Empathy??? The economy is in the tank and millions of people are unemployed and middle class income is falling and the we ar sixteen trillion dollars in debt and we continue to borrow or print over a trillion dollars per year just to keep our ship of state afloat; and the majority of voters were more concerned with which candidate feels my pain.

In Part 2, after educating us on how good marketing works, Mr. Pinsker explains what Republicans (Conservatives) have done wrong and what they need to do if they want to win elections.

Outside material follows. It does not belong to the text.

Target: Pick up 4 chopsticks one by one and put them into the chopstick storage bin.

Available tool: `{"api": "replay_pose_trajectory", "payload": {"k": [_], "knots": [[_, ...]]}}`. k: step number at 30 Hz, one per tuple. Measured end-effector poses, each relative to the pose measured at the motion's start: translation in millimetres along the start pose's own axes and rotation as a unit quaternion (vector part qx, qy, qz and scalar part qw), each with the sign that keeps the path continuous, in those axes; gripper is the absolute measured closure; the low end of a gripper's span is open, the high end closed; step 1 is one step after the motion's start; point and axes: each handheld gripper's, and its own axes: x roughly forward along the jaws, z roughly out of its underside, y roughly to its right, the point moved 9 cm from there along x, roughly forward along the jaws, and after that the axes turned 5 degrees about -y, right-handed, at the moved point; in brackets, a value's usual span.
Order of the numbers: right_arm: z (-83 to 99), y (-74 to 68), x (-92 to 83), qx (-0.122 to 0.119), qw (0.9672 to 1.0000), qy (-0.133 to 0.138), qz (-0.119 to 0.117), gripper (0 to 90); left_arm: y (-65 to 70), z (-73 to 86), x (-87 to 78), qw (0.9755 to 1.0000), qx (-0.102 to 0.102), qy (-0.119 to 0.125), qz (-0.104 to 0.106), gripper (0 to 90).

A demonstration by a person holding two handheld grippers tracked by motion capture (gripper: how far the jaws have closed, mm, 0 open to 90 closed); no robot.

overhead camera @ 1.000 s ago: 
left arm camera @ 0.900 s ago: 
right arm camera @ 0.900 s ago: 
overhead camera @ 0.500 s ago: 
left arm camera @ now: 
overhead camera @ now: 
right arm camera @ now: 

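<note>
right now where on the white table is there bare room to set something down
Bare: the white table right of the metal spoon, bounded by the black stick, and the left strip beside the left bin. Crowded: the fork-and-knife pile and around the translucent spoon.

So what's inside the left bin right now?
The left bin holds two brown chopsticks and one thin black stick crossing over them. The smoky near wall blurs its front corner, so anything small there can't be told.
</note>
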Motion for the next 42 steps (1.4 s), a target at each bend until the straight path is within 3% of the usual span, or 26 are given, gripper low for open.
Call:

Republicans must stop trying to make every issue a battle of ideology. It’s a losing proposition, and demographical shifts will only compound this problem in future elections. YOU might be motivated by an ideological argument.But that’s not who you’re marketing to, and if a voter isn’t motivated by ideology, STOP ARGUING IDEOLOGY!

{…}

Republicans must define ALL the benefits of conservative outcomes.Then they must develop comprehensive profiles of every voting block. Next, they must accentuate the conservative benefits that each voting block most values. Republicans must empathetically sell this message, because non-ideological voters don’t care how much you know until they know how much you care.

Really,  Mr. Pinsker? In order to win elections, we must “accentuate the conservative benefits that each voting block most values”? If we are the party that believes in limited government, personal liberty and traditional values, then what values do we have in common with the Sandra Flukes of America or with La Raza followers or with the SEIU and the UAW or with people who can’t contain their excitement over having  a Obamaphone or with those who think it is fine to take from the rich and redistribute it to everyone else or with those who have lived for generations on our welfare system? No, Mr. Pinsker. If we do what you suggest, we wouldn’t be “conservatives” any more. We would only be members of a party called the Republicans and we would be selling the same snake oil as the Democratic (Plaintiff) Party.

Ronald Reagan didn’t have to pander to voting blocks to sell conservatism. But, he was a good salesman, wasn’t he? So, where are our conservative value salesmen today?

Well, now you know what I’m thinking. What are your thoughts?